→ **Task goal**
Count every line below that holds "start". The answer is the number alone.

→ **Data below**

%%

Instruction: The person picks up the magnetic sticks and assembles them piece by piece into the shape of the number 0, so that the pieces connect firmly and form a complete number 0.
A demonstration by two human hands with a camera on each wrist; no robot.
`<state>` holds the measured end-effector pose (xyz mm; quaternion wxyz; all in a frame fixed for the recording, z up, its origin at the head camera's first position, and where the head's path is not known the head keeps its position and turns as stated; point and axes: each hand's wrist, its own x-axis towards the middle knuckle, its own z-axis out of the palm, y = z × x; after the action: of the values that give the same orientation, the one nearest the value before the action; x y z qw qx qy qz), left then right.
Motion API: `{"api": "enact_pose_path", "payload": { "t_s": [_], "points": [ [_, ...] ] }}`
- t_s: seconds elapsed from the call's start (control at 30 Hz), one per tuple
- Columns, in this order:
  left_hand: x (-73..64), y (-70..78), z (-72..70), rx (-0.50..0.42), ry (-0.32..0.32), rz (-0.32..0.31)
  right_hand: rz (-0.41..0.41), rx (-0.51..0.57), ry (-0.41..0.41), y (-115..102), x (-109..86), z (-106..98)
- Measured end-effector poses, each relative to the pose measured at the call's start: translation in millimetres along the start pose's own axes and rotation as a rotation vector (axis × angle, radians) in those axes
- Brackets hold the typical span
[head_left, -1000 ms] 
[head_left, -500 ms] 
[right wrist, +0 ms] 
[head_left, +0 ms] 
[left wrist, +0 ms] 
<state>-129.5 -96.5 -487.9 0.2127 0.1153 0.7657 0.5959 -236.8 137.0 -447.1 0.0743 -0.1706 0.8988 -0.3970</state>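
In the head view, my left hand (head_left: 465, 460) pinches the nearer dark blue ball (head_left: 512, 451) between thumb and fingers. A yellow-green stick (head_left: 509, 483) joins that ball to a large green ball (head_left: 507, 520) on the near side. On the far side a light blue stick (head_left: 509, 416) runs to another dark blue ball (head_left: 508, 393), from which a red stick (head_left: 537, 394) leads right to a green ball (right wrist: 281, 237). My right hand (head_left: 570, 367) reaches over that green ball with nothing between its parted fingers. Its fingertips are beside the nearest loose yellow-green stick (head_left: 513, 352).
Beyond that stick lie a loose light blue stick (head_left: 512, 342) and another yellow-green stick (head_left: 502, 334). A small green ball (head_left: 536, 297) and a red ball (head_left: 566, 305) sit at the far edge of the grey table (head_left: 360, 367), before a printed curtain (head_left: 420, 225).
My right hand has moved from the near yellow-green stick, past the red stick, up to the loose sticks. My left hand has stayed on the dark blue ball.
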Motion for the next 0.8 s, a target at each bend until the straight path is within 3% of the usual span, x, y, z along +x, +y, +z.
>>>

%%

→ **Answer for the task**
2